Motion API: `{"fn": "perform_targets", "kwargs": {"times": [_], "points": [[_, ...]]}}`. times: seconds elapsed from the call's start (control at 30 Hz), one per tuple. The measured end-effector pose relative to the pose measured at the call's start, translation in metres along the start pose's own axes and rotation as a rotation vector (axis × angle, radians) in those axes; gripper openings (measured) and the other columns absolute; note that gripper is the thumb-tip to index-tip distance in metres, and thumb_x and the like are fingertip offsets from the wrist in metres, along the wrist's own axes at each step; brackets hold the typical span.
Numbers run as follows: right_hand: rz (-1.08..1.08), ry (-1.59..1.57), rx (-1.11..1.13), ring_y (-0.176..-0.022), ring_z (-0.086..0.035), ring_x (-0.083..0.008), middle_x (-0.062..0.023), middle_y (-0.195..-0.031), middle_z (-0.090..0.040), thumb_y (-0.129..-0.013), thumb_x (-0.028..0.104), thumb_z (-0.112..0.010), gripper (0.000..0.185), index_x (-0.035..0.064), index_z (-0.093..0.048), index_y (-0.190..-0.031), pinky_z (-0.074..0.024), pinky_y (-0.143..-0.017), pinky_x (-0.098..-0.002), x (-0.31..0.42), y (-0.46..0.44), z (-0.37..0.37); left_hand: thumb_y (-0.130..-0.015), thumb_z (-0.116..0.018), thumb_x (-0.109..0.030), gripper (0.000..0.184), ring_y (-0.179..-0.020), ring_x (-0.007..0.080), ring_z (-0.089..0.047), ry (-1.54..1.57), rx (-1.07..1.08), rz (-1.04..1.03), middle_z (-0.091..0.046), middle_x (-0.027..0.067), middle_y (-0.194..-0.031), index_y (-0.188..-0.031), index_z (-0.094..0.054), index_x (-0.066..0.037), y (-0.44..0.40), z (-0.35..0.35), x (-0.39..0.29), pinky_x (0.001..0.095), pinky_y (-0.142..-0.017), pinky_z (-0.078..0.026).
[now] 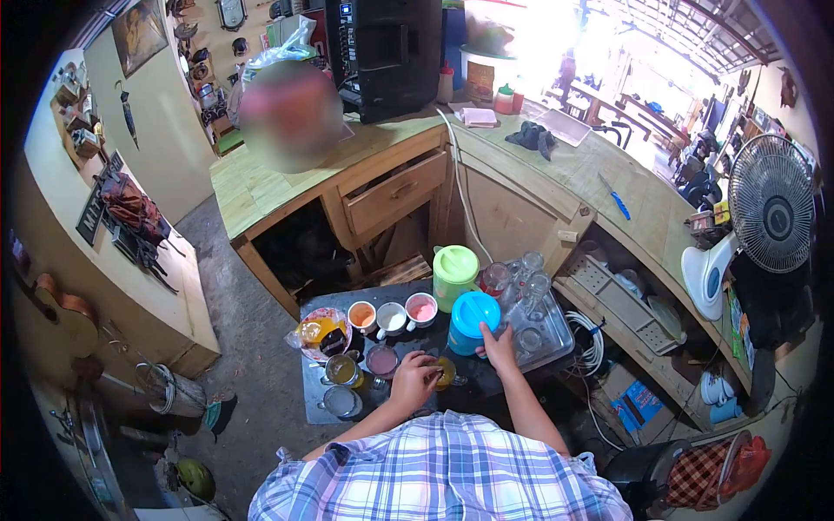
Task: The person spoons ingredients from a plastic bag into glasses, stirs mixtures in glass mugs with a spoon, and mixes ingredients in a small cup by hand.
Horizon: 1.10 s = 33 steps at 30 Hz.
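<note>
My right hand (499,349) is closed at the near right side of a blue pitcher (473,326), thumb up by its lid. My left hand (416,379) has its fingers drawn together beside a glass mug with yellow liquid (446,373); what they hold, if anything, is too small to make out. Left of that hand are a mug with a pinkish drink (382,359), a mug with a yellowish drink (345,372) and a greyish glass mug (340,402). Behind them stand white cups with orange (361,315), white (392,319) and pink (422,309) contents.
A green pitcher (455,276) stands behind the blue one. A metal tray (556,340) with several glasses lies to the right. Packets fill a plate (320,333) at the left. The wooden counter (556,165) behind carries a blue-handled knife (620,205) and a fan (769,204).
</note>
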State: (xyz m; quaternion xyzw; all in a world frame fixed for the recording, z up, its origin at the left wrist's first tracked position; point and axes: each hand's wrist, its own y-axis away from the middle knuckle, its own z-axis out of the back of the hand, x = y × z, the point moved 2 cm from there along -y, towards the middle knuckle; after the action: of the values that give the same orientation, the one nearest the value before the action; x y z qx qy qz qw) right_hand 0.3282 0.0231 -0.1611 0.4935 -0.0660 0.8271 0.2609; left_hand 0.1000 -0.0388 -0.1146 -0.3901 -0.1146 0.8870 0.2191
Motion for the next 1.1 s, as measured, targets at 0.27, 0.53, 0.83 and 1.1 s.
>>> {"fn": "perform_targets", "kwargs": {"times": [0.27,0.53,0.83,1.1], "points": [[-0.031,-0.4,0.071,-0.04,-0.035,-0.0057,0.0037,-0.06,-0.044,-0.081,0.035,-0.074,0.046,0.0041,-0.052,-0.106,-0.027,-0.038,-0.0227,-0.022,-0.023,-0.025,-0.071,-0.073,-0.011,0.015,-0.102,0.0319,-0.058,0.003,-0.012,0.009,-0.067,0.0093,-0.099,-0.085,-0.073,-0.005,0.004,0.004,0.003,0.0405,-0.086,-0.05],[0.195,-0.374,0.46,-0.091,-0.064,-0.0156,-0.0145,-0.103,-0.067,-0.075,0.031,-0.079,0.072,-0.0038,-0.05,-0.131,-0.0524,-0.074,-0.0309,0.074,0.026,0.061,-0.068,-0.075,-0.009,0.014,-0.101,0.0311,-0.059,0.022,0.004,0.071,-0.067,0.0105,-0.1,-0.08,-0.071,-0.002,0.006,0.006,0.004,0.0409,-0.085,-0.05],[0.376,0.402,0.583,-0.09,-0.066,-0.0367,-0.0269,-0.097,-0.066,-0.068,0.041,-0.078,0.08,0.0015,-0.052,-0.131,-0.0509,-0.083,-0.0399,0.112,0.081,0.098,-0.069,-0.074,-0.01,0.015,-0.094,0.0303,-0.061,-0.01,-0.001,0.15,-0.067,0.0119,-0.097,-0.08,-0.07,0.0,0.004,0.005,-0.001,0.0391,-0.081,-0.051],[0.363,0.604,0.648,-0.093,-0.063,-0.0418,-0.0291,-0.098,-0.064,-0.07,0.04,-0.075,0.079,0.0006,-0.048,-0.133,-0.0501,-0.084,-0.0425,0.113,0.092,0.085,-0.07,-0.074,-0.013,0.013,-0.09,0.0272,-0.062,-0.072,-0.017,0.144,-0.068,0.0082,-0.092,-0.077,-0.07,-0.002,0.01,0.003,0.003,0.0374,-0.074,-0.052]]}}
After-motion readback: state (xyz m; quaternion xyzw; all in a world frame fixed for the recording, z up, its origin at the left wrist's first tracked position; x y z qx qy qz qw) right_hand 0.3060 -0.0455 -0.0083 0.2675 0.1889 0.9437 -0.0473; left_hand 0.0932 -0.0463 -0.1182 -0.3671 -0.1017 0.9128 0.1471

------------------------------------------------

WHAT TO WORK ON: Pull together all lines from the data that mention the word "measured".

RESPONSE:
Motion API: `{"fn": "perform_targets", "kwargs": {"times": [_], "points": [[_, ...]]}}`. times: seconds elapsed from the call's start (control at 30 Hz), one per tuple. The measured end-effector pose relative to the pose measured at the call's start, translation in metres along the start pose's own axes and rotation as a rotation vector (axis × angle, radians) in those axes; gripper openings (measured) and the other columns absolute; note that gripper is the thumb-tip to index-tip distance in metres, and thumb_x and the like are fingertip offsets from the wrist in metres, along the wrist's own axes at each step; brackets hold the typical span.
Motion for the next 1.1 s, as measured, targets at 0.27, 0.53, 0.83 and 1.1 s.

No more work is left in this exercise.